トップだけ見ても、この5年で15秒近く記録を更新していることになる。
急成長した理由・その1)高速スパイクの登場
近年のレベルアップについては、山口が口にしていたようにシューズの進化が大きい。今季のトップ5全員がナイキの“高速スパイク”を着用。三浦は「エア ズーム ヴィクトリー」で、他の選手も同モデルか「ズームエックス ドラゴンフライ」を履いている。

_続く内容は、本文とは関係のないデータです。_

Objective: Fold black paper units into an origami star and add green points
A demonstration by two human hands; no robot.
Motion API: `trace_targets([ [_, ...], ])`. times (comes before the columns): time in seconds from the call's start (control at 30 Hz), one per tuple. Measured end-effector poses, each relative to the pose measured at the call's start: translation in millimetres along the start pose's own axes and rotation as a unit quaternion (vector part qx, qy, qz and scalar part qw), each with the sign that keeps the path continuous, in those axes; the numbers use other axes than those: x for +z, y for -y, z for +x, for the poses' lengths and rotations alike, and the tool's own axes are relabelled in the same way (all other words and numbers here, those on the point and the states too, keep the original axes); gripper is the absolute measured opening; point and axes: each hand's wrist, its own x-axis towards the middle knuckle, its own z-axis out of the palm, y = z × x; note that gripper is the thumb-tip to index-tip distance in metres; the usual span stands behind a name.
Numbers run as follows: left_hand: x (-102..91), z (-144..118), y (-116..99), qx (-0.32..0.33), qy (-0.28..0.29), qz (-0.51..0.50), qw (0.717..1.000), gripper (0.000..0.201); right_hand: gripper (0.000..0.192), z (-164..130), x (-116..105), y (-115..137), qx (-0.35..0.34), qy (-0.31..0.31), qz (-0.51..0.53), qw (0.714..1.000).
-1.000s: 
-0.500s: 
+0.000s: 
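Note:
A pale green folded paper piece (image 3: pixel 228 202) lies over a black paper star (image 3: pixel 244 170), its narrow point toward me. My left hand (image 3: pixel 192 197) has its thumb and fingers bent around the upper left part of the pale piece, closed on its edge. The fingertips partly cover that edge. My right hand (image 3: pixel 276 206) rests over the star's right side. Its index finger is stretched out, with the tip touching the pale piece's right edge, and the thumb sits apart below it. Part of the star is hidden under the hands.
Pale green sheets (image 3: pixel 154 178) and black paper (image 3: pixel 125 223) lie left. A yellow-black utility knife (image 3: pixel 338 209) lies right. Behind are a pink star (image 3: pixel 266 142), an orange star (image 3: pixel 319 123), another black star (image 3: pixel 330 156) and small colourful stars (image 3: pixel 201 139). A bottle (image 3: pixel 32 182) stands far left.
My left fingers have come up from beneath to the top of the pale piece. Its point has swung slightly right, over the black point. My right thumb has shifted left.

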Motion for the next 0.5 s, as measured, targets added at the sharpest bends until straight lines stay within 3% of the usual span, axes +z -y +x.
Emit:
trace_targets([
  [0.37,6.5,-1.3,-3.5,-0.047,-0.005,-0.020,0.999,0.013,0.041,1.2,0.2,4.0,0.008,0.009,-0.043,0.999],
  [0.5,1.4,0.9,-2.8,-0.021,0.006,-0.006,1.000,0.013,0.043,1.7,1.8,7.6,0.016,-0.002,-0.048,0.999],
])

昨年4月に発売されたナイキの高速スパイクは、近年のマラソン界を席巻している厚底シューズ(ズームX ヴェイパーフライ ネクスト%やエア ズーム アルファフライ ネクスト%など)の流れを汲んでいる。ソールには約80%のエネルギーリターンを誇るズームエックス フォームと反発力を高めるプレートを搭載。ヴィクトリーは前足部にエアも装着されているのだ。
もちろん選手の走力UPも考慮しないといけないが、2019年から2020年にかけてのタイム短縮はスパイクの威力が大きい。三浦はアシックスのスパイクからヴィクトリーに履き替えて、自己ベスト(8分39秒37→8分19秒37)を20秒も短縮。山口はアシックス、青木はミズノからナイキの高速スパイクにチェンジして、ともに約7秒もUPした。従来のスパイクと比べて、1000mで2~3秒短縮しているような気がしている(※これは他の長距離種目にも当てはまる)。
理由・その2)有力選手たちの参入
「有力選手が積極的に取り組むようになってきた」(山口)ことに関しても、そんな実感がある。たとえば1994年の国体で現在の高校歴代ランキングで6位(8分47秒81)と8位(8分48秒44)の好タイムを残した高橋尚孝と小島忠幸は高校卒業後、3000m障害に注力することはなかった。駅伝人気が高いこともあり、走力のある選手は5000mや10000mに流れていく傾向があったのだ。
しかし、近年は高校時代にトップだった選手が高校卒業後も3000m障害の道を極めようとしている。